> _Your assignment_
Lines below that hold the word "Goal" must be copied in full.

Data records
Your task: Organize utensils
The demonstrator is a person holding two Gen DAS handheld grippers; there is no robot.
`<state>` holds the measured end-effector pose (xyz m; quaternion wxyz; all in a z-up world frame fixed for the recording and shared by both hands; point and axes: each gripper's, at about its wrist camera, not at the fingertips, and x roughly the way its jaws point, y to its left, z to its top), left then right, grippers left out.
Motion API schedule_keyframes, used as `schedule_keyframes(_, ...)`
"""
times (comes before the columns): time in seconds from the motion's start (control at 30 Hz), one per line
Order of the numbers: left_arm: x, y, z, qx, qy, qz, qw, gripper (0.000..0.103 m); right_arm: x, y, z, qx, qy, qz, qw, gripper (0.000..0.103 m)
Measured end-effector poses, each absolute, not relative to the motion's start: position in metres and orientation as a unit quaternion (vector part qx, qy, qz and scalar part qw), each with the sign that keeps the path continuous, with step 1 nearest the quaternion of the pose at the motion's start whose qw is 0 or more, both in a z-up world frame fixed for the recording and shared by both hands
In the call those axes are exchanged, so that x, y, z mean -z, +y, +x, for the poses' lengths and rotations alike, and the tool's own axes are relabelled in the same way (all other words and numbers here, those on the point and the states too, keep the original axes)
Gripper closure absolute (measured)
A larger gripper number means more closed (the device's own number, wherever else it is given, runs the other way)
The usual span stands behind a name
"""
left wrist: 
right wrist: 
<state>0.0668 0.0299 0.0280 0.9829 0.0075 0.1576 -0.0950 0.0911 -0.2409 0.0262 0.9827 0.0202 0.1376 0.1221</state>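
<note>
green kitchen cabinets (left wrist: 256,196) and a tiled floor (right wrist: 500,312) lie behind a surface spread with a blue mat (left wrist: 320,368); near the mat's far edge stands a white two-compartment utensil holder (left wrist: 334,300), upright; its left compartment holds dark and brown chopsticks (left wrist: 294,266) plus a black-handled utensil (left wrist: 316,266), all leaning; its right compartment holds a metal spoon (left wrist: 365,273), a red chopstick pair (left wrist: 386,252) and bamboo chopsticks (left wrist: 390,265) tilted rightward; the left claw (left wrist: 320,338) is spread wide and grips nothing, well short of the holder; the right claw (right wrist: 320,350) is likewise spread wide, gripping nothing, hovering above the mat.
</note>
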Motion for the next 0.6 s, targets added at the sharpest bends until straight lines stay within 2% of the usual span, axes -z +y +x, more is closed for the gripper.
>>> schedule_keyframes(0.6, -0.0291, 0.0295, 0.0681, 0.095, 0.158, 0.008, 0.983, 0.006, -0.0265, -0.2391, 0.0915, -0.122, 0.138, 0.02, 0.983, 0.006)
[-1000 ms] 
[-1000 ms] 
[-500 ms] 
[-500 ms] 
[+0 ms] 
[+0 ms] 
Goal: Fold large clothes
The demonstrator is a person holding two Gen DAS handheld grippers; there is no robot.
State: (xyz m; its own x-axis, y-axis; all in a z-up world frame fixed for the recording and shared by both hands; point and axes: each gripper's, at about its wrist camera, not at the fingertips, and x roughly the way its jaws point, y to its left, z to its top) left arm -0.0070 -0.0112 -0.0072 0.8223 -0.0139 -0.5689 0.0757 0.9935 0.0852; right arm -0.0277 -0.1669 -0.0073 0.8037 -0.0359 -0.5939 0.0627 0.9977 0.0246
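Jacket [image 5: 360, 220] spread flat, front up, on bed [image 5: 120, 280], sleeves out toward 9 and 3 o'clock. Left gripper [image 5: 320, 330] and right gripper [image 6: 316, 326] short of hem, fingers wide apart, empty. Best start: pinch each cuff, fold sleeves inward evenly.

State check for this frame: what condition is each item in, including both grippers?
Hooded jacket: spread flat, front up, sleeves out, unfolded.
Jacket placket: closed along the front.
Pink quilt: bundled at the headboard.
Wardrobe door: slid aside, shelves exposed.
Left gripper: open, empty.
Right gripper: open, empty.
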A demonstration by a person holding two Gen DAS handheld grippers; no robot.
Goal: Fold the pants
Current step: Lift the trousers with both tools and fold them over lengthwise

> _Response box_
Goal: Fold large clothes
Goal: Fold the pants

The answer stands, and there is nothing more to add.